Dataset entries
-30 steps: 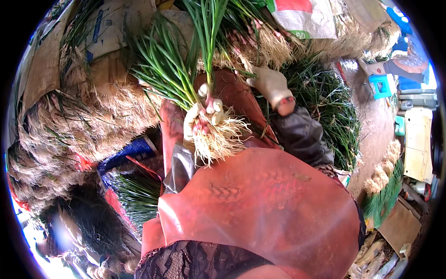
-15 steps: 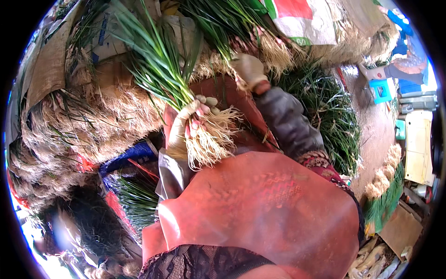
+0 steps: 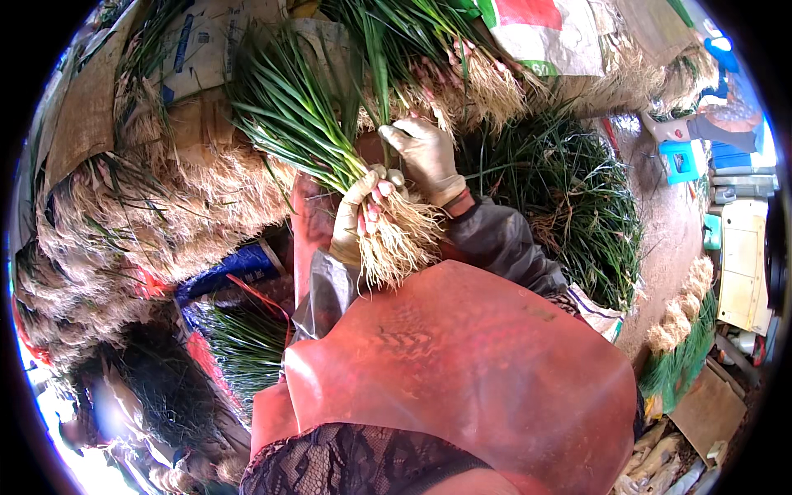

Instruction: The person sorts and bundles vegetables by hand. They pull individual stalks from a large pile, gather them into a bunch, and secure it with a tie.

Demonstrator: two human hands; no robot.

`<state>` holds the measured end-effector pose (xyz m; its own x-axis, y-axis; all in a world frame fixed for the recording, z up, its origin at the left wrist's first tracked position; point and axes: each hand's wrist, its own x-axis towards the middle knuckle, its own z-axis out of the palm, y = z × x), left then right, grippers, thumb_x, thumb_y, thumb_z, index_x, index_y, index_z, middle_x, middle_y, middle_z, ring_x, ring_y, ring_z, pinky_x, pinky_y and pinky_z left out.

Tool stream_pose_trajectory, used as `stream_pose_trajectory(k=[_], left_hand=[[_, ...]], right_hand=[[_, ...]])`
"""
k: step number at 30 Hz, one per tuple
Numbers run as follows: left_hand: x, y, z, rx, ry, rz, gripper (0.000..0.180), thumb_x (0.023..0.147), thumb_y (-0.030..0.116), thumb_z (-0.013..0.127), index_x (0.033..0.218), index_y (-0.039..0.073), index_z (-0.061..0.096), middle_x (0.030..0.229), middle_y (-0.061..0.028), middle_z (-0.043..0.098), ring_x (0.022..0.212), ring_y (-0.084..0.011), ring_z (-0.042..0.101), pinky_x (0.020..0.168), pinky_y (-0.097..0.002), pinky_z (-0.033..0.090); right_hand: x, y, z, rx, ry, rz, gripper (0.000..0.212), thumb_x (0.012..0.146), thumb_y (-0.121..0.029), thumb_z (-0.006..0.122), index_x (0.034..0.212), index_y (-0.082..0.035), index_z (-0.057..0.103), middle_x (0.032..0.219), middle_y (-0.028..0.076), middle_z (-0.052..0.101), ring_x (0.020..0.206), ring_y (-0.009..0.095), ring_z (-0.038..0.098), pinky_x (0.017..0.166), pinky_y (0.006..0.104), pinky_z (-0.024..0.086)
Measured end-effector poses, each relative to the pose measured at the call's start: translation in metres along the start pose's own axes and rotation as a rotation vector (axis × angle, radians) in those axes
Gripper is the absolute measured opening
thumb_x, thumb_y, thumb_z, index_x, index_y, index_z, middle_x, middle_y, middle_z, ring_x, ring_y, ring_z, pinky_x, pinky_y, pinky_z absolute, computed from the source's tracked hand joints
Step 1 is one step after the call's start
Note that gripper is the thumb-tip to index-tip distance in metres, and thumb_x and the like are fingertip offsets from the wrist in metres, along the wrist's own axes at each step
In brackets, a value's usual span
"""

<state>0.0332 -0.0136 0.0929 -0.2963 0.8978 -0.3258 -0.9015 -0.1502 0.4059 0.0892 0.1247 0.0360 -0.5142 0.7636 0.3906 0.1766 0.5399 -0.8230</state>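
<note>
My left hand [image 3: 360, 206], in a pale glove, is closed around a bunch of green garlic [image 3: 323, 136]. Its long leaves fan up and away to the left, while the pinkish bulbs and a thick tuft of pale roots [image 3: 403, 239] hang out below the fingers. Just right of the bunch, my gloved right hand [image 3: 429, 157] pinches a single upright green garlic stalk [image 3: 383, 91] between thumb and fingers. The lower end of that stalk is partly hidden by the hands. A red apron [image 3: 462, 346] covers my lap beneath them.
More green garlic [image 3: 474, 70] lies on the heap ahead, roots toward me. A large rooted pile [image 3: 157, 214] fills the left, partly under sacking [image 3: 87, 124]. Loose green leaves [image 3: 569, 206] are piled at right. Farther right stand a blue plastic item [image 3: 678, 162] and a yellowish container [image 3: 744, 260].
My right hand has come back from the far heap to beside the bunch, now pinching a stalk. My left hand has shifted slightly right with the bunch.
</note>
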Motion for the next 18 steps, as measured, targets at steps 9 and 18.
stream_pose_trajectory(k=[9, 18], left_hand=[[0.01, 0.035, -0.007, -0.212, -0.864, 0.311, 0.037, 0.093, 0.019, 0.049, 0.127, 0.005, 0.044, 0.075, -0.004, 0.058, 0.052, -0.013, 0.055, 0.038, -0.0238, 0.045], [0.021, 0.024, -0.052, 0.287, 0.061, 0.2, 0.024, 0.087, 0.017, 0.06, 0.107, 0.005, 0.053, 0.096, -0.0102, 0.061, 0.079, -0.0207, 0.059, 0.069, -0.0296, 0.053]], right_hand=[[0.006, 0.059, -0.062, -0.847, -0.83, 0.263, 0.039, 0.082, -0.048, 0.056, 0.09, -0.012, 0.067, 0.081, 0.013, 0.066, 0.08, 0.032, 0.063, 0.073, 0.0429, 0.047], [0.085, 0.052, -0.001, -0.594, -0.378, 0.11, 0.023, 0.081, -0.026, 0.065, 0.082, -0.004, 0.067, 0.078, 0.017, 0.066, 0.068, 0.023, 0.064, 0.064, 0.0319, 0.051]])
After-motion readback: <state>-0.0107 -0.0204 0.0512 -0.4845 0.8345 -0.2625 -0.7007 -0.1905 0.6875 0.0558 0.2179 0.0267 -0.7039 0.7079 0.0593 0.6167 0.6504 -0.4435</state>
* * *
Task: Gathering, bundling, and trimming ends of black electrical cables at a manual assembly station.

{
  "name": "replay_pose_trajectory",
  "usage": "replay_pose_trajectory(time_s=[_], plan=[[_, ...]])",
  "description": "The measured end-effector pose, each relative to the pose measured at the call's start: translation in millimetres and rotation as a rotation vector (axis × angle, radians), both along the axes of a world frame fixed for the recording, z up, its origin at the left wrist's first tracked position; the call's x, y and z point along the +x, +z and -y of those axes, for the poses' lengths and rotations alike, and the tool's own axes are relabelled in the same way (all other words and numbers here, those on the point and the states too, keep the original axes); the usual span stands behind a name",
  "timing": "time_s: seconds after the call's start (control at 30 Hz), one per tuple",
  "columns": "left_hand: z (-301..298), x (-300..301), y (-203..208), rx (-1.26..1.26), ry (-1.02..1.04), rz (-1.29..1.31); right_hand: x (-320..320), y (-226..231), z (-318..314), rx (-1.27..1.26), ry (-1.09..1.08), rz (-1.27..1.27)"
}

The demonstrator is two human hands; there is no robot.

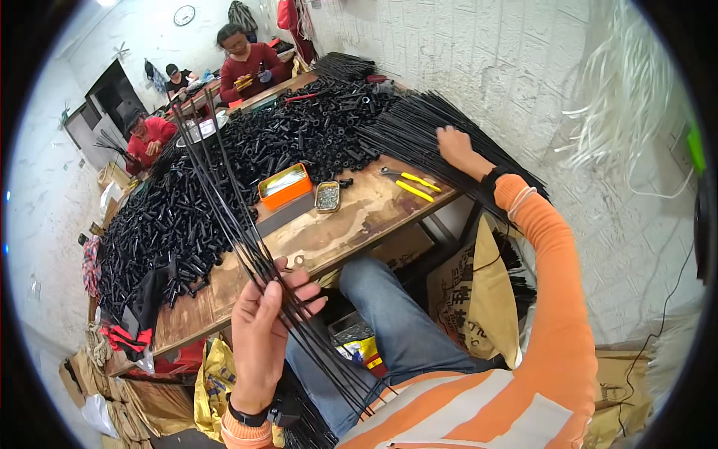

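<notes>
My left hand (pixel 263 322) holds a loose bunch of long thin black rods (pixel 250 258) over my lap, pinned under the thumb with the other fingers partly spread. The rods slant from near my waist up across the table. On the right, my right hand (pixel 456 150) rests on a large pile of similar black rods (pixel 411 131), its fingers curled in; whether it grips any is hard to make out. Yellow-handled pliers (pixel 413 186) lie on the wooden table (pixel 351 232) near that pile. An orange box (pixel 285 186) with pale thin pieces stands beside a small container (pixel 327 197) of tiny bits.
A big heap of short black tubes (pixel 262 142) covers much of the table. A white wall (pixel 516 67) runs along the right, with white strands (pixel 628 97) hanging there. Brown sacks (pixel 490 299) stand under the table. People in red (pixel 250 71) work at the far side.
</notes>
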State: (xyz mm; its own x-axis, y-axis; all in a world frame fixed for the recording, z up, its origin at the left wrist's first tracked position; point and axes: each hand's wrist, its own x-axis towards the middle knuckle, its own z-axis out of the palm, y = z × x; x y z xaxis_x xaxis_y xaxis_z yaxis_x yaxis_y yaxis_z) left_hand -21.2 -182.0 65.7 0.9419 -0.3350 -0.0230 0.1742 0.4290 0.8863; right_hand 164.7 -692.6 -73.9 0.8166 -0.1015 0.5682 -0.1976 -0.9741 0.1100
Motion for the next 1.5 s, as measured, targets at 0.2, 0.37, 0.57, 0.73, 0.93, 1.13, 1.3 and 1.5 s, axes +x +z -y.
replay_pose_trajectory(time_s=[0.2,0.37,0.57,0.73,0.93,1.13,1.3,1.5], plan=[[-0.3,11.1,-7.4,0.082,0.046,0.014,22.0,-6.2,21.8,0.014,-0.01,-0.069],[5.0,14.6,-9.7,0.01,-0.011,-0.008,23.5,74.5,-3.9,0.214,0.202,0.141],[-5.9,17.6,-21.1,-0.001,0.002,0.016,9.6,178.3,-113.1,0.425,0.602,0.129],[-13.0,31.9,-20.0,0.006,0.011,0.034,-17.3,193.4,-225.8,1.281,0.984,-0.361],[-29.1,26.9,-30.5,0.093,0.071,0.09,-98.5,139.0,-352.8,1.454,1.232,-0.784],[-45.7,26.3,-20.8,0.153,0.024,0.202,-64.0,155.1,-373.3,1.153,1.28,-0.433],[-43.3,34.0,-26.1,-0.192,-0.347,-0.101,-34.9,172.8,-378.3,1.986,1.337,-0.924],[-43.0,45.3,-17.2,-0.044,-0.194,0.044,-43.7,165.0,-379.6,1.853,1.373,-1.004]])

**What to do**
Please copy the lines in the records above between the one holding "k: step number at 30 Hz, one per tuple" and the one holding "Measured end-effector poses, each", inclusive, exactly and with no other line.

**Answer space**
k: step number at 30 Hz, one per tuple
Numbers run as follows: left_hand: x, y, z, rx, ry, rz, gripper (0.000..0.180), thumb_x (0.023..0.147), thumb_y (-0.030..0.116), thumb_z (-0.013..0.127), index_x (0.033..0.218), index_y (-0.039..0.073), index_z (-0.061..0.096), middle_x (0.030..0.229), middle_y (-0.061..0.028), middle_z (-0.043..0.098), ring_x (0.022..0.212), ring_y (-0.084..0.011), ring_z (-0.042..0.101), pinky_x (0.020..0.168), pinky_y (-0.097..0.002), pinky_z (-0.033..0.090); right_hand: x, y, z, rx, ry, rz, gripper (0.000..0.212), thumb_x (0.012..0.146), thumb_y (-0.121..0.029), thumb_z (-0.006..0.122), index_x (0.034..0.212), index_y (-0.082..0.035), index_z (-0.057..0.103), middle_x (0.032..0.219), middle_y (-0.028..0.076), middle_z (-0.052..0.101), ring_x (0.020..0.206), ring_y (-0.009..0.095), ring_z (-0.038..0.098), pinky_x (0.017..0.166), pinky_y (0.006..0.104), pinky_z (-0.024..0.086)
Measured end-effector poses, each relative to the pose measured at the call's start: translation in metres along the start pose's own axes and rotation as a rotation vector (axis × angle, radians) in those axes

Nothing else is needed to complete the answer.